### INSTRUCTIONS FOR THE TASK
Return the data below exactly as given, except for the images.

### THE DATA

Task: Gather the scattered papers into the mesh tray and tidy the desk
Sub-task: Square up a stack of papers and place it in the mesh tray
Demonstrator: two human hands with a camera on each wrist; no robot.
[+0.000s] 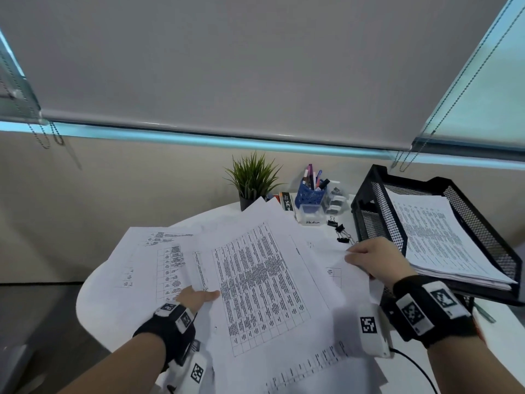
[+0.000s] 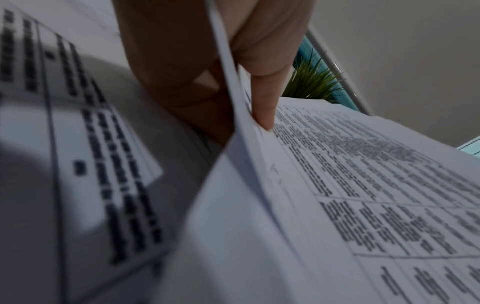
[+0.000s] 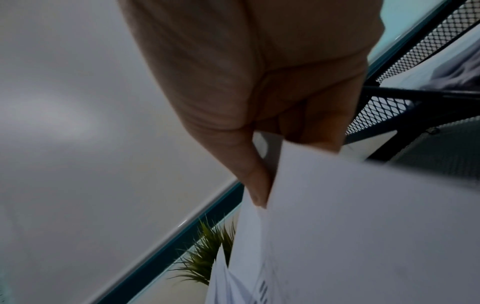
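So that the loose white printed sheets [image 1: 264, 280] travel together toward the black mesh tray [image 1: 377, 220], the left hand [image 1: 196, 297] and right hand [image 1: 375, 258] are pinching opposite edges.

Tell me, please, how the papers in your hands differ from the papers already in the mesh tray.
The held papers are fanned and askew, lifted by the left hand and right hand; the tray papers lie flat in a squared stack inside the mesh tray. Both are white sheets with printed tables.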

### WORKED SOLUTION
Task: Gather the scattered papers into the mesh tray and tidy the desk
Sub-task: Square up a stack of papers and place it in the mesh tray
Demonstrator: two human hands with a camera on each wrist; no robot.
[+0.000s] 
[+0.000s] 
[+0.000s] 
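So that the loose white printed sheets [image 1: 264, 280] travel together toward the black mesh tray [image 1: 377, 220], the left hand [image 1: 196, 297] and right hand [image 1: 375, 258] are pinching opposite edges.

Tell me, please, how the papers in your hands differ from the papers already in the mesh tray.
The held papers are fanned and askew, lifted by the left hand and right hand; the tray papers lie flat in a squared stack inside the mesh tray. Both are white sheets with printed tables.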

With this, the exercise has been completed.